In a quiet, pleasant neighborhood in Kansas lives a good woman with whom I sometimes spend a few restful weeks in midsummer. Just up a little slope and on the opposite side of the road from her home stands a beautiful cottage with the grounds about it so well and tastefully kept that one is surprised to learn that only an ordinary farmer and his family live there; usually western farmers are too busy to keep ornamental grounds in order, or to cultivate the desire for them. It was pre-eminently a happy-looking place, from the father and mother and children down to the cat in the doorway, including the canaries in their cages in the window, the lamb on the green grass of its lawn, down to the placid cows in the meadow near. I became interested in the place and the people, and when my hostess, Mrs. Simpson, said their story was somewhat romantic and interesting I was anxious to hear it at once. We sat on the wide front porch shaded by thick morning glory vines, whose cheery purple, mauve and pink blossoms were still open to the blue sky, and the air was still and warm; Mrs. Simpson was shelling peas, but I was idle, as I had meant to be when I came.

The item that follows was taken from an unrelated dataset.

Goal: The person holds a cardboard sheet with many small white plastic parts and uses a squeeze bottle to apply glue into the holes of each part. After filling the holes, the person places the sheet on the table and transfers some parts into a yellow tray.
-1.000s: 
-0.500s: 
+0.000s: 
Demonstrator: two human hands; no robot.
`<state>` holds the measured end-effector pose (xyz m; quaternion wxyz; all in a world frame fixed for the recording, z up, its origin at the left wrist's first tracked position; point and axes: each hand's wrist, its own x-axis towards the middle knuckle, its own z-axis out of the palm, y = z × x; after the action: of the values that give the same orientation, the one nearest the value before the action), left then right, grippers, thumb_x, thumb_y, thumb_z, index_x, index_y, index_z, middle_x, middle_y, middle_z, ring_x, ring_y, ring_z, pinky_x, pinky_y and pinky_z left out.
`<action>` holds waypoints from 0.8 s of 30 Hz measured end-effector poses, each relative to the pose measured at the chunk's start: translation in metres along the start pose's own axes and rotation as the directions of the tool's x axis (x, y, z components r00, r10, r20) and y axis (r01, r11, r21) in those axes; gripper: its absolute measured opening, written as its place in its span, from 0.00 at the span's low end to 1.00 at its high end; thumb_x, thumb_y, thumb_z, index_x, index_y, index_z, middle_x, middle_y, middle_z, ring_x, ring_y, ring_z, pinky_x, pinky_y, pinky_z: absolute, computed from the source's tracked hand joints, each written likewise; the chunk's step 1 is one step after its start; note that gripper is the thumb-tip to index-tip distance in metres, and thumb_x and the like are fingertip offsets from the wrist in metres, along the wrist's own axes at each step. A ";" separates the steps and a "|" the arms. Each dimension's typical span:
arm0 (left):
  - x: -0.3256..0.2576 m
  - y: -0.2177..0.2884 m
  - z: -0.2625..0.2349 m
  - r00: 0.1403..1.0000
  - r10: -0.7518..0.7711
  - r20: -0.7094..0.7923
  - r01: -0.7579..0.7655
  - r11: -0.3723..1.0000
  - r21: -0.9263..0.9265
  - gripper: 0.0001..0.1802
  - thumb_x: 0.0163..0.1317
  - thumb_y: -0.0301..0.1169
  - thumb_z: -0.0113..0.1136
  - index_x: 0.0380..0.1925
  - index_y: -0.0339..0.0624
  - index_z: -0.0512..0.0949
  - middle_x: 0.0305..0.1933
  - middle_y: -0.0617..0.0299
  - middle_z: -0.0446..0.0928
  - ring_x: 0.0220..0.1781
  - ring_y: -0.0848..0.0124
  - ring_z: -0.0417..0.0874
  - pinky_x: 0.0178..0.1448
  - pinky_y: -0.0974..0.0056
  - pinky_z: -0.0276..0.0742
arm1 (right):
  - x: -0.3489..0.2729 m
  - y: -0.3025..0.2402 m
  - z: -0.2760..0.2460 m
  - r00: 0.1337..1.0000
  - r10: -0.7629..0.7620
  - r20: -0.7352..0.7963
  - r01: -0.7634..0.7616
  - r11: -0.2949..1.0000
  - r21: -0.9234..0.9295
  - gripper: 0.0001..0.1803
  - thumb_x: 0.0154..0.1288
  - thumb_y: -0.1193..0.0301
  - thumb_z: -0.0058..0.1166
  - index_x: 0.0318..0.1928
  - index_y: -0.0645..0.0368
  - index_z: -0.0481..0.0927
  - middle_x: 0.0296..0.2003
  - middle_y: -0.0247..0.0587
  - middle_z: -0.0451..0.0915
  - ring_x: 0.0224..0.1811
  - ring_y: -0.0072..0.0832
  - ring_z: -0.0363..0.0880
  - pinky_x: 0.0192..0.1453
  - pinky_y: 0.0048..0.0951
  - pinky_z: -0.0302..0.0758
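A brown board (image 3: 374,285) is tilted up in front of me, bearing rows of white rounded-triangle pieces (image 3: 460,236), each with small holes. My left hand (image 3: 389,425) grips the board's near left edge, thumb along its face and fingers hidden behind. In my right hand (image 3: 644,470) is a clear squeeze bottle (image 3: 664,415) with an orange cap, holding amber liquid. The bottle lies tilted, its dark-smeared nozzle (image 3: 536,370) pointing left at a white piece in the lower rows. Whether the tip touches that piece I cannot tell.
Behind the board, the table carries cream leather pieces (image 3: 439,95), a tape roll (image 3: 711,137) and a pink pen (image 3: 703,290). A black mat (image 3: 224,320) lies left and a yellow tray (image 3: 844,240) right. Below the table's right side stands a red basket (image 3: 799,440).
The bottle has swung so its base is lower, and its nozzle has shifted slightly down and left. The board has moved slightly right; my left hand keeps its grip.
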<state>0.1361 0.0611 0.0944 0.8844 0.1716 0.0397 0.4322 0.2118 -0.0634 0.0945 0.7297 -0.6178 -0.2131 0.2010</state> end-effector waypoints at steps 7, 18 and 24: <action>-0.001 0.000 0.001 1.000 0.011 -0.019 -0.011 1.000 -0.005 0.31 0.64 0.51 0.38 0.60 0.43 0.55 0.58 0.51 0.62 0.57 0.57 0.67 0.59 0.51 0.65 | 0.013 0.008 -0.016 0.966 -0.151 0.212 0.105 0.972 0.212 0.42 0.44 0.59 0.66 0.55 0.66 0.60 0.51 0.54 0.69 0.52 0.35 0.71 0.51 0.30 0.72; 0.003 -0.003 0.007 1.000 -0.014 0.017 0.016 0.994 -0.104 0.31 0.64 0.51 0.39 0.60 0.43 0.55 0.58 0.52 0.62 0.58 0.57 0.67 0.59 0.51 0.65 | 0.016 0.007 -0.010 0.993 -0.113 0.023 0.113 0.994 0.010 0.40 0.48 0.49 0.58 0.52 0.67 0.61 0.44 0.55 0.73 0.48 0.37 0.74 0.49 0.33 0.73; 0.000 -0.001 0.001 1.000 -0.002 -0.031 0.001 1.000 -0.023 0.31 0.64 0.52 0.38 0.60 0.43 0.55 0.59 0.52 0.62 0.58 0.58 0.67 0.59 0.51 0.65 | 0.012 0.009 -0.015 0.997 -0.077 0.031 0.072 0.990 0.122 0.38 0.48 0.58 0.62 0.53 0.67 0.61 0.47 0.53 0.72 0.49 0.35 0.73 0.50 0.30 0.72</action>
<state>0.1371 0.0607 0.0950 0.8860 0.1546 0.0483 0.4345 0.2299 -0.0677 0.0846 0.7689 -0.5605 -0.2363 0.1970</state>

“Let’s see,” she began meditatively. “It’s about forty years ago this summer since Mrs. Hampson came out west here with her son, Abner, then a boy of about ten. She was a widow, she said, but she wore no mournin’, though she always dressed plain and quiet. That forty acres of her’s across the way was then as bare and plain except for sunflowers and prairie grass as ground could be; there was a stake in the ground for her to drive up to and that was as much as ever. Her brother come with her, in a great covered wagon, and the boy rode a pony and drove two cows. They brought a big tent, a couple of cots, a little cook stove and some boxes; the man put up the tent, the cots and the stove, opened the boxes which were made to serve as trunks and tables and chairs. Then he drove to the nearest town which was then fifteen miles away, and hauled some lumber and put up a shed to shelter the horses and cows and their feed in bad weather. He then went away leaving the woman and her brave little boy to live and make their way as best they could by themselves. But they were hosts—both of ’em. You never did see such a lad as that Abner. He seemed somehow to know inwardly what needed to be done and how to do it, and I don’t believe he ever got tired. Mrs. Hampson, too, could work like a man, an’ I don’t think she ever was afraid or discouraged. It was too late to put in any regular crops, but that little boy plowed a patch o’ ground, an’ they put in a few potatoes an’ other vegetables, an he got some good chicken wire and some posts an’ he an’ his mother build a fence around it. An’ they had some good vegetables, squashes, turnips and the like. At odd times when he could, he hauled lumber from town, an’ before the snow fell that fall they had up a neat, warm little board house of two rooms. They had a couple of carpenters for two weeks but they done lots of the work themselves.

Well, that’s the way they got along. Mis’ Hampson hired some o’ the hardest work done, but she an’ her boy made two full hands at whatever was under way. They put in wheat and corn and garden stuff; anything semed to thrive with ’em. About a year after they came a peaked-lookin’ man with a pretty, weak little creetur for a wife and a seraph for a baby came an’ took up land just south of Hampson’s. And other folks kept a coming, until pretty nigh all the land around was taken, and this little town of B——-, just above here, was laid out and folks began to settle there. It was a sort of “boom” for this part o’ Kansas. This peaked little mail was a preacher an’ he’d come out Here fer his health and to be out in the open air as much as possible. He was too sickly to preach right along an’ he hoped to make a livin’ farmin’. People think they can farm when they don’t know a thing about it, but expect to learn everything else. Of course they had a hard struggle—an awful hard struggle. He had a very little money in the first place—had to mortgage his land to borrow some, an’ he couldn’t work hard enough to make much. He used to preach occasionally for the people here and they paid him as liberally as they could and come an’ helped him and his wile, too. If they hadn’t, I don’t know what them two unfortunate children would ‘a’ done. The poor delicate wife knew more about poetry and picters than she did about what ought to be done on a new Kansas farm, but she tried her best. They struggled along for about three years, neither of ’em well and strong, until Preacher Farnsworth broke down completely, burdened with anxiety as to what would become of his helpless wife and child, and so died. Mis’ Hampson was there takin’ care o’ them a good deal of the time, an’ she thought a good deal of ’em all. We soon see the wife couldn’t outlast her husband long, and in a few days she, too, died and left her four-year-old baby girl alone in the world. There were no near relatives. The mother had been raised by some aristocratic aunts who had resented her marryin’ a penniless minister, and so there wag no one to go to. Mis’ Hampson took the little Rose home with her and did by her as if she were her own. She was the most beautiful child ever seen in these parts, everybody loved her and she loved and trusted everybody. She was of a delicate build, but healthy and strong and as full of fun and merry tricks as a kitten.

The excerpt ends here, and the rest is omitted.